Feature, apparently spontaneously evolving in programs, that allows the program to act differently in the presence of its author.
Typically this involves a user who claims that the program has a bug, but after calling the programmer over to the test facility (usually across the compound, requiring exiting the building and crossing a windswept parking lot in the rain, or taking an elevator 26 stories down to the subbasement), the bug does not manifest - the program works perfectly.
The user often serves as the proximity detector. Because the user is carefully showing the programmer how he (is supposed to) use the program, the user may use the program more slowly (thus hiding RaceCondition bugs) or exactly the way the programmer told him to use the program (thus hiding bugs due to slightly different inputs or orders of operations).
Isn't this page redundant with LawOfDemos?
(A HeisenBug!)
Precisely, but a specific type - only the presence of the author makes it vanish.
Seemingly a HeisenBug, but not really. This is a joke; let's not confuse people about the real meaning of HeisenBug.
Is it just me, or do inkjet printers show this behavior exceedingly often?
All printers do - typically converting into shredders on the author's printout.
Sounds like a special case of the LawOfDemos, where a flawlessly running program fails in a weird and never before encountered way in a thoroughly tested simple routine demonstration. According to murphy and the FallingHammerRule?, the probability of failure is naturally proportional to the importance of the event.
We have some brands of computers that recognize certain USB devices when plugged in the front but not the back. Some have their own power supply, so it shouldn't be a power issue. And it's not just one machine.
I've seen that with many USB devices on many systems; it looks to me like either 1) all USB ports are not created equal or 2) Some USB drivers are poorly designed and somehow bind the device to a particular port.

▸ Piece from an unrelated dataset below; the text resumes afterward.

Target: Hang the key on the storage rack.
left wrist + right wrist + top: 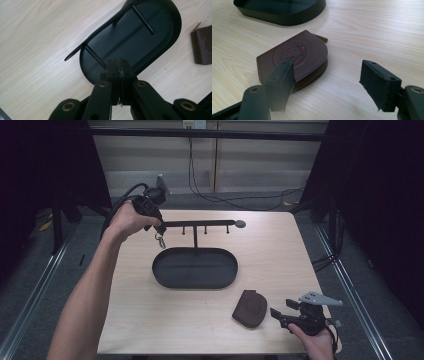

I lean toward the latter, because I've found that often (on Windows systems anyway) deleting the device from the Device Manager and/or uninstalling the device software and/or scrubbing the registry of related entries seems to "reset" the ports and allow a different USB port to detect the device.
This is unfortunately quite common in certain aftermarkets; for instance, just try to find a standalone video encoder that knows it's been plugged into the same machine, just a different port. Windows enumerates the encoder as the exact same device with a different DirectX ID. Tons of phun then you are trying to do a production configuration for release.